§ WHAT NEEDS TO BE DONE: Could you print the listing again exactly, omitting the pictures?

☆ ☆ ☆ ☆ ☆

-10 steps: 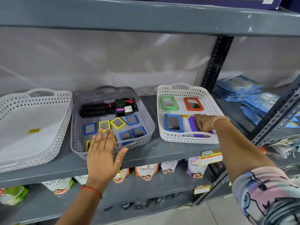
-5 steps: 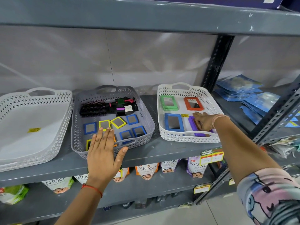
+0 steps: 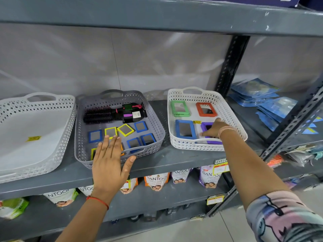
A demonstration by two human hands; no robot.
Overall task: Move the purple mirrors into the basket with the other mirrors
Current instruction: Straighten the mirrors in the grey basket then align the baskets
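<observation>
The purple mirrors [image 3: 203,125] lie flat in the front right corner of the white basket [image 3: 227,109]. In the same basket are a blue mirror [image 3: 185,129], green mirrors [image 3: 180,108] and an orange mirror [image 3: 206,109]. My right hand [image 3: 214,129] rests flat on top of the purple mirrors with its fingers spread, hiding most of them. Over the front rim of the grey basket [image 3: 154,119] my left hand [image 3: 109,159] lies flat with the fingers apart and nothing in it.
The grey basket holds several small blue and yellow mirrors [image 3: 125,129] and a black hairbrush [image 3: 97,115]. Another white basket [image 3: 70,119] stands at the left. A shelf upright [image 3: 230,67] rises right of the baskets, with blue packets [image 3: 262,95] beyond. Pouches [image 3: 157,180] fill the shelf below.
The purple mirrors stood on edge under my right hand; now they lie flat with the glass showing. My right hand has spread out over them. My left hand has stayed put.
</observation>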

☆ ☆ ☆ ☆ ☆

§ FINISHED TASK:
-10 steps: 
-5 steps: 
+0 steps: 
A demonstration by two human hands; no robot.
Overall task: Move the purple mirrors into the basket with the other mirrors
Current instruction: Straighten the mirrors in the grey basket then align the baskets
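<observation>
The purple mirrors [image 3: 203,125] lie flat in the front right corner of the white basket [image 3: 227,109]. In the same basket are a blue mirror [image 3: 185,129], green mirrors [image 3: 180,108] and an orange mirror [image 3: 206,109]. My right hand [image 3: 214,129] rests flat on top of the purple mirrors with its fingers spread, hiding most of them. Over the front rim of the grey basket [image 3: 154,119] my left hand [image 3: 109,159] lies flat with the fingers apart and nothing in it.
The grey basket holds several small blue and yellow mirrors [image 3: 125,129] and a black hairbrush [image 3: 97,115]. Another white basket [image 3: 70,119] stands at the left. A shelf upright [image 3: 230,67] rises right of the baskets, with blue packets [image 3: 262,95] beyond. Pouches [image 3: 157,180] fill the shelf below.
The purple mirrors stood on edge under my right hand; now they lie flat with the glass showing. My right hand has spread out over them. My left hand has stayed put.
</observation>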

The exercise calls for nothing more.